Chimpanzees can combine words to create idioms
New research offers fascinating insights into how human language developed.
Astonishing new research sheds light on how chimpanzees communicate — and how human language may have evolved.
Scientists spent time studying several groups of chimpanzees in the Ivory Coast to better understand how they speak with each other.
They found that the apes combined vocalizations in unique ways that created unique new meanings, similar to “how humans use idioms or change the order of words to build new phrases.” Through combining these different sounds, the chimps could create a wide variety of meanings.
Evan Bush reports for NBC:
The new research is the first time scientists have documented such complexity in a nonhuman communication system, and they think that the chimpanzees’ abilities represent an evolutionary transition point between rudimentary animal communication and human language.
“Generating new or combined meanings by combining words is a hallmark of human language,” Catherine Crockford, a researcher at the Max Planck Institute for Evolutionary Anthropology who co-directs the Tai Chimpanzee Project, said in a news release. “It is crucial to investigate whether a similar capacity exists in our closest living relatives, chimpanzees and bonobos.”
Crockford’s mention of bonobos refers to another recent study that found that they too combine sounds to alter meanings of vocalizations.
Scientists are looking at these two studies combined as a way to better understand how human communication developed and when.
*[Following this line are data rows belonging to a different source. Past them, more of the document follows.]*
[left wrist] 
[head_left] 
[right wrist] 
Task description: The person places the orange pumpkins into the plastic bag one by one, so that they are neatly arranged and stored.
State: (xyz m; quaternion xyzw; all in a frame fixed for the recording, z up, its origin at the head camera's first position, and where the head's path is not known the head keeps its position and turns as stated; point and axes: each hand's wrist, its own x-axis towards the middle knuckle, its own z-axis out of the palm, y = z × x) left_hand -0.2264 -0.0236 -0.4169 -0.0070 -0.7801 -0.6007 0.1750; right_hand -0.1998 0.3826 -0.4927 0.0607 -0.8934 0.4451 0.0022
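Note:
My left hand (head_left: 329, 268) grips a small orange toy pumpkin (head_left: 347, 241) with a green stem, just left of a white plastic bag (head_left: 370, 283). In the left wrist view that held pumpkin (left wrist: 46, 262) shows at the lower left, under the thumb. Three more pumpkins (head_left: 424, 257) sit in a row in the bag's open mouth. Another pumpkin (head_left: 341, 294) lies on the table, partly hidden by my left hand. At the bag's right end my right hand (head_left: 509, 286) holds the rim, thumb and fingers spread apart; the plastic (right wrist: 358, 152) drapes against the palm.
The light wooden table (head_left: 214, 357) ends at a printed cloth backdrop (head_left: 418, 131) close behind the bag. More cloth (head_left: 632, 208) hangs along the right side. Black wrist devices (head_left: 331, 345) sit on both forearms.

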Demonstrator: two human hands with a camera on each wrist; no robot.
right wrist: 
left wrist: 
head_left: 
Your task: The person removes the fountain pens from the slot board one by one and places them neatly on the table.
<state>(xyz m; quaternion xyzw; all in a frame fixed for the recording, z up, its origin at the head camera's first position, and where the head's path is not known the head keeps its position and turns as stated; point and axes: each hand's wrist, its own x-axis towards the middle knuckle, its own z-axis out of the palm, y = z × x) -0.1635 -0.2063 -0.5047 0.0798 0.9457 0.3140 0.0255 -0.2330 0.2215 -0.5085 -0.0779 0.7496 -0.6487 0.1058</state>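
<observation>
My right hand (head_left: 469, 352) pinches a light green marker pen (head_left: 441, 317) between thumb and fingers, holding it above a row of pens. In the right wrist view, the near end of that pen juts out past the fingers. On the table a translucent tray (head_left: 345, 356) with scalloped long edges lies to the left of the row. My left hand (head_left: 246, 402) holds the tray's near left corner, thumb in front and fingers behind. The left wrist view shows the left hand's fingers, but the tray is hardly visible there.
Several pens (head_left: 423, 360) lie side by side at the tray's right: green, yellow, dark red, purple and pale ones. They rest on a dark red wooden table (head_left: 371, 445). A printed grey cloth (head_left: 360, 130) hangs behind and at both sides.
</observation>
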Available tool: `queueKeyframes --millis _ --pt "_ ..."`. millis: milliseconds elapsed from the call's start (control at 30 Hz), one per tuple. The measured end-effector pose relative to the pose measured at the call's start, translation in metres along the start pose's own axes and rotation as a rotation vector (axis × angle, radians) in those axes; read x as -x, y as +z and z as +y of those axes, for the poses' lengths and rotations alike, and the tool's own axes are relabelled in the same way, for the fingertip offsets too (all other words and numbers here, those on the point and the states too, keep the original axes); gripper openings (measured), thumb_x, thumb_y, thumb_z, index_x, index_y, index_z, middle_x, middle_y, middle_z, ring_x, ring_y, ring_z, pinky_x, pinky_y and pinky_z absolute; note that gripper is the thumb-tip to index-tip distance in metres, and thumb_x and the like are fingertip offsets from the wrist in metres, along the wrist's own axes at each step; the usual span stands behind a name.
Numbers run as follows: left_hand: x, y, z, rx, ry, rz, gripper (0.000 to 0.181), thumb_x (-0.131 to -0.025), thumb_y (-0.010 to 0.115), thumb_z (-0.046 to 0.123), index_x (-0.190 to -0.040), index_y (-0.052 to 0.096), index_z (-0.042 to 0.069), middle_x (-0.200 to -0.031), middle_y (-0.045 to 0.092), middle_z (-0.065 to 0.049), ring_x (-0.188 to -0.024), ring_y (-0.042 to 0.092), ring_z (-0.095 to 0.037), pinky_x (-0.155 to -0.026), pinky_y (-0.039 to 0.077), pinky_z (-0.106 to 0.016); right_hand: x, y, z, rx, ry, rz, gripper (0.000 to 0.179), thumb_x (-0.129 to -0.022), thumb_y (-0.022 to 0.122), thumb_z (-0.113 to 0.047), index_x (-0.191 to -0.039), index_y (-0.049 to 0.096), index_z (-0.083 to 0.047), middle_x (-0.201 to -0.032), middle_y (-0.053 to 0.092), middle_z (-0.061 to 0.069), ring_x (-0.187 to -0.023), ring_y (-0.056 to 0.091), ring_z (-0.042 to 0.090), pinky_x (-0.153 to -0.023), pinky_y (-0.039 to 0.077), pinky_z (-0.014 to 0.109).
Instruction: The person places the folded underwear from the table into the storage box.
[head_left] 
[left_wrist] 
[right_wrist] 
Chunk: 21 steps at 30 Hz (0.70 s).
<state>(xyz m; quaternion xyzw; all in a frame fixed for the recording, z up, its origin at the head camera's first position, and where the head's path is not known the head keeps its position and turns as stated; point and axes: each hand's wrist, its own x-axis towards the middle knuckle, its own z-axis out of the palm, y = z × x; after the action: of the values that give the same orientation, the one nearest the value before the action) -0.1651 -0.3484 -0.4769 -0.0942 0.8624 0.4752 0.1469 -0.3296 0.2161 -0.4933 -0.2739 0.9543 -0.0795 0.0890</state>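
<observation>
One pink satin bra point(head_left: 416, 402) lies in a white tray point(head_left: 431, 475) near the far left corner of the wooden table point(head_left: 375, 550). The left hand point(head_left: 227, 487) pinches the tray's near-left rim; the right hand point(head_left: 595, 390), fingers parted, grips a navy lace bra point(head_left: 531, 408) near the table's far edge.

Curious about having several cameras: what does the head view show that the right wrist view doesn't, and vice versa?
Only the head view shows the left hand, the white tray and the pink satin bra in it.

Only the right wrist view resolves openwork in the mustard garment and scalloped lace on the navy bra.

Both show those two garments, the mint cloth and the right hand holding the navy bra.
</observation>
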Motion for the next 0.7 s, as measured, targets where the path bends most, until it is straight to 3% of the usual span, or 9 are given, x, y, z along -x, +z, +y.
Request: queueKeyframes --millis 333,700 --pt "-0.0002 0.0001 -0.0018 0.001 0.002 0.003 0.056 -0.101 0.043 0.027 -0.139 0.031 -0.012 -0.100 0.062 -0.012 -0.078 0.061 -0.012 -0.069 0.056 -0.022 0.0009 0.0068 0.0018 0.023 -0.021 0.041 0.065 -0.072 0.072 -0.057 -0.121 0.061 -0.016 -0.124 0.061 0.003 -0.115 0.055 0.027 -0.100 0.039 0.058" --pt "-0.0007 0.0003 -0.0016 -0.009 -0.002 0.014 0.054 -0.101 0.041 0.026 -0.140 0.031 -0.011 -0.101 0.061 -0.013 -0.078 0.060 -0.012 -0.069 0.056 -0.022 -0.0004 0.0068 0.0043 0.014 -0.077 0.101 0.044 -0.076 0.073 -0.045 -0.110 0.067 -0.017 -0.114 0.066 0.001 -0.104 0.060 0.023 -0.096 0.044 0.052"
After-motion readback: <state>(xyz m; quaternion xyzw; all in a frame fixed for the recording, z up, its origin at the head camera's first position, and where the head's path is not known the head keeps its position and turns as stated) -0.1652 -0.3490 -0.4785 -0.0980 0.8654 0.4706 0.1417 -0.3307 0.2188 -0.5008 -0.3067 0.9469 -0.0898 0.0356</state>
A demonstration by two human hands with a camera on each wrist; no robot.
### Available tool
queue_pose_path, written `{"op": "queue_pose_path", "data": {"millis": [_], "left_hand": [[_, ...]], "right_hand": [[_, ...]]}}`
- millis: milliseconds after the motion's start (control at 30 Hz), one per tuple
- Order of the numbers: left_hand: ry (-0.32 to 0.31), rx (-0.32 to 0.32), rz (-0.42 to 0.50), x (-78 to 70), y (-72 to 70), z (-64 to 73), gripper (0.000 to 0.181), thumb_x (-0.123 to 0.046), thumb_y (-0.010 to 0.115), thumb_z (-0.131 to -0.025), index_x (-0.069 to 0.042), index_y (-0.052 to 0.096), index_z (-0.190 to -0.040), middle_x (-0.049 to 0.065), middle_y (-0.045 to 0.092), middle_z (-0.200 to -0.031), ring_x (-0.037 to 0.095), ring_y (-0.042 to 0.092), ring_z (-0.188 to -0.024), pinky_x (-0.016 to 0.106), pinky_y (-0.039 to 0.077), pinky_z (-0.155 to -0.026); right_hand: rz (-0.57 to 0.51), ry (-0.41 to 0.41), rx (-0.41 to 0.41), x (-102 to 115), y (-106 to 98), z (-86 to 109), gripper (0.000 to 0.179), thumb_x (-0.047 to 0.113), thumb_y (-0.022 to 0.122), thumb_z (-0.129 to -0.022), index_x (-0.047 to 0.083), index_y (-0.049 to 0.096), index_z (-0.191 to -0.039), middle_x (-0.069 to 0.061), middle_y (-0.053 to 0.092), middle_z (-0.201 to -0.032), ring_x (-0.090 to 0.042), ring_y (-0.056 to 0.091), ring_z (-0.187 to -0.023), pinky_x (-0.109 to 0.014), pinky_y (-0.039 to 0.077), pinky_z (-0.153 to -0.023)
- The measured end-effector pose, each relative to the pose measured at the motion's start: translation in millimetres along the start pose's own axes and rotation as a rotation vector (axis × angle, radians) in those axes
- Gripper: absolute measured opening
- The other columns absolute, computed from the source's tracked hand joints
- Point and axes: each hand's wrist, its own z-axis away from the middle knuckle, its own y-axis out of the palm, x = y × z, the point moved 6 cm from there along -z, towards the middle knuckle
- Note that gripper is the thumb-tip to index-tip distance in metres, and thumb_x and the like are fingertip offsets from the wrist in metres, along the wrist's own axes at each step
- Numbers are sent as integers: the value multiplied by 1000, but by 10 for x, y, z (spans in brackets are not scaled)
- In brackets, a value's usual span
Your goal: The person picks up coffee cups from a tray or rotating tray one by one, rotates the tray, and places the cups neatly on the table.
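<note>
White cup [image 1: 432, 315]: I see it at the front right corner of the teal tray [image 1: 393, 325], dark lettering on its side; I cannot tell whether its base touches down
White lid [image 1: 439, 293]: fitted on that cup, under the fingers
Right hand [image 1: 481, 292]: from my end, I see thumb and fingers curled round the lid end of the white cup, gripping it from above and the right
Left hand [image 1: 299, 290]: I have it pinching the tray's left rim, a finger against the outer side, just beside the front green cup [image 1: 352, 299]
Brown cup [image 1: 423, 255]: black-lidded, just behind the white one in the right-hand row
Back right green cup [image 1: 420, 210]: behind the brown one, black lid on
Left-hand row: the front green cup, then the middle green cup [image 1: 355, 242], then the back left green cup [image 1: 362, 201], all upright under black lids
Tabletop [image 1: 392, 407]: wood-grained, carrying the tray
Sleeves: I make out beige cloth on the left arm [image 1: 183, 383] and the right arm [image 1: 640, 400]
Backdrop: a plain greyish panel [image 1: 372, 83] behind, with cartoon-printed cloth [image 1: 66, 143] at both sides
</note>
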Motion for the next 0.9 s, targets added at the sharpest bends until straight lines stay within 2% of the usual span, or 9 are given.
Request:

The evidence suggests that humans, chimps and bonobos may have had a common ancestor that developed the ability to communicate in complex ways.
Why did apes develop this ability? It may have been all about relationships, according to Simon Townsend, an expert in primate cognition at the University of Zurich.
For bonobos and chimpanzees, “the biggest challenge for them is navigating their complex social world. They live in much larger groups. … There’s aggression, there’s reconciliation, there’s territoriality, there’s intergroup interactions, and vocalizations, I think, is one evolutionary solution to trying to manage these complex and fine-grained social interactions,” Townsend said.
I’ve always felt awe when learning about — or meeting — monkeys and apes and realizing how similar we are. This study and its findings underscore those similarities.
If you’re interested in diving deeper into the study, you can read the original research article here. It has a fascinating appendix that explains the different type of events where vocalizations took place, such as “Fusion” (Join a party after at least 30 min of absence, or be joined by one or several others after 30 min of absence) and “Beg,” (Request food or tools from the possessor, or request to be breastfed or carried by the mother).
This is brilliant! Incredible insights and truly awesome in every sense of the word.